TRY IT:
Output every line of the material exactly, omitting images.

DATASET EXTRACT:
==================================================
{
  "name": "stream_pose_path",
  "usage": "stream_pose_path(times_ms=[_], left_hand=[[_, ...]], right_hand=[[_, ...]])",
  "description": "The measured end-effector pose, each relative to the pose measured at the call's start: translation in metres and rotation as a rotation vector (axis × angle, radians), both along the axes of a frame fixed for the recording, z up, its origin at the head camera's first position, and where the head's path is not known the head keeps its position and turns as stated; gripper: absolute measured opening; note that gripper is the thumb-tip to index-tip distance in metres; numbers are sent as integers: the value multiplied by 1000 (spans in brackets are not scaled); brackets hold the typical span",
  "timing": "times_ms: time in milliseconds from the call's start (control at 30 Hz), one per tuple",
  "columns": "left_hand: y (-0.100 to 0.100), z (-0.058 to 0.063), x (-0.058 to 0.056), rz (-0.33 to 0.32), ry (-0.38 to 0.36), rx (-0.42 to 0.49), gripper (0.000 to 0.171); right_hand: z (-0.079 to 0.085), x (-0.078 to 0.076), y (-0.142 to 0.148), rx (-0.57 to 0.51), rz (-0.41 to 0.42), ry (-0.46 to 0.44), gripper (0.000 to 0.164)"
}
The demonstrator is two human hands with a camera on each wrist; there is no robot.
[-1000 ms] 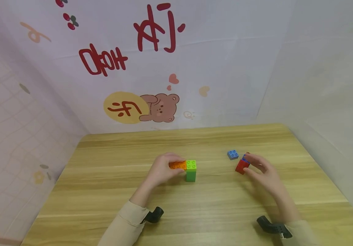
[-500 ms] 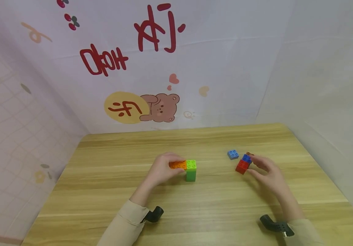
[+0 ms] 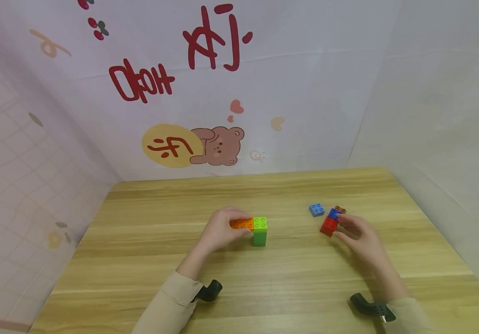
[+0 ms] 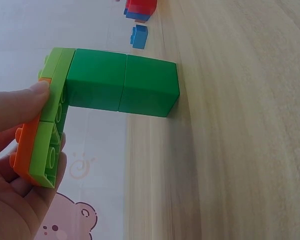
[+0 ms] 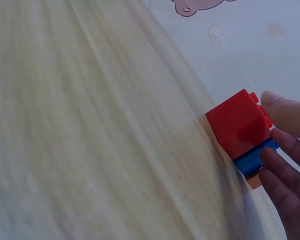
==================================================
EXERCISE SOLUTION:
{
  "name": "stream_pose_path",
  "usage": "stream_pose_path(times_ms=[_], left_hand=[[_, ...]], right_hand=[[_, ...]])",
  "description": "The measured end-effector pose, each relative to the pose measured at the call's start: translation in metres and rotation as a rotation vector (axis × angle, radians), both along the axes of a frame fixed for the recording, z up, its origin at the head camera's first position, and where the head's path is not known the head keeps its position and turns as stated; gripper: absolute measured opening; note that gripper is the thumb-tip to index-tip distance in metres; numbers are sent as integers: the value multiplied by 1000 (spans in brackets are not scaled); brackets hold the typical span",
  "timing": "times_ms: time in milliseconds from the call's start (control at 30 Hz), one per tuple",
  "columns": "left_hand: y (-0.100 to 0.100), z (-0.058 to 0.063), x (-0.058 to 0.056), rz (-0.33 to 0.32), ry (-0.38 to 0.36), rx (-0.42 to 0.49), gripper (0.000 to 0.171); right_hand: z (-0.079 to 0.085), x (-0.078 to 0.076), y (-0.142 to 0.148), rx (-0.57 to 0.51), rz (-0.41 to 0.42), ry (-0.46 to 0.44), gripper (0.000 to 0.164)"
}
The demonstrator is two human hands with a camera on each wrist; there is no robot.
[-1000 ms] 
[-500 ms] 
[+0 ms] 
[+0 ms] 
[+0 ms] 

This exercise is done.